WHAT YOU WILL DO:
From the data below, return the exact lines starting at the line containing "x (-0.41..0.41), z" and ending at the line containing "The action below", both included, and nothing else.

DATASET SECTION:

-----

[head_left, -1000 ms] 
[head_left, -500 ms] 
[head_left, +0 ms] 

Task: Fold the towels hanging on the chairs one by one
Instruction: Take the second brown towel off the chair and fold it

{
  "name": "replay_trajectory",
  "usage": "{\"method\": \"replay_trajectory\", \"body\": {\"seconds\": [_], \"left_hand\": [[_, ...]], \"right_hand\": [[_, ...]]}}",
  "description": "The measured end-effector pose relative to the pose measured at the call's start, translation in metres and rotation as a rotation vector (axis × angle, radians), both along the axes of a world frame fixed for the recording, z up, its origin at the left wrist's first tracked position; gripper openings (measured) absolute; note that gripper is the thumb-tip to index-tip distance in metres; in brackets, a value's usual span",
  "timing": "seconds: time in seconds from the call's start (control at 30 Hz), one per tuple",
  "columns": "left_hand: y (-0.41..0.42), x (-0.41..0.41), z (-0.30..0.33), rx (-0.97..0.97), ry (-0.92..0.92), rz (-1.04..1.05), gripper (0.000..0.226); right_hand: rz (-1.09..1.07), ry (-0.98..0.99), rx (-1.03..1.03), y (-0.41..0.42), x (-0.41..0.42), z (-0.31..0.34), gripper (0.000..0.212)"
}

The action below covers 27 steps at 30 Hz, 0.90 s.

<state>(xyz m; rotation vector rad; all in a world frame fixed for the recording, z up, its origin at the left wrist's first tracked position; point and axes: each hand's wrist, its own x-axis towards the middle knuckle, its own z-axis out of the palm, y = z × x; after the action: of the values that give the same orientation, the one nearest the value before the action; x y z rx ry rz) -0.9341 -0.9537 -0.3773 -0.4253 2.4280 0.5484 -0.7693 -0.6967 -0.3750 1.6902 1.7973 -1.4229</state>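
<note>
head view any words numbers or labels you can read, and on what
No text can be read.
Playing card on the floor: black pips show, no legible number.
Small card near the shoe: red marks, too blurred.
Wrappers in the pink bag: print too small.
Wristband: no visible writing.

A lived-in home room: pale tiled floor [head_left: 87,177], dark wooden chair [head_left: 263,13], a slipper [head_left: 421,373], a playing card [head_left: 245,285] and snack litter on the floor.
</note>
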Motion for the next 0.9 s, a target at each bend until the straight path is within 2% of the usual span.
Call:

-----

OUTPUT:
  "columns": "left_hand: y (-0.41..0.42), x (-0.41..0.41), z (-0.30..0.33), rx (-0.97..0.97), ry (-0.92..0.92), rz (-1.04..1.05), gripper (0.000..0.226); right_hand: rz (-1.09..1.07), ry (-0.98..0.99), rx (-1.03..1.03), y (-0.41..0.42), x (-0.41..0.42), z (-0.31..0.34), gripper (0.000..0.212)"
}

The action below covers 27 steps at 30 Hz, 0.90 s.

For this exercise, the answer is now complete.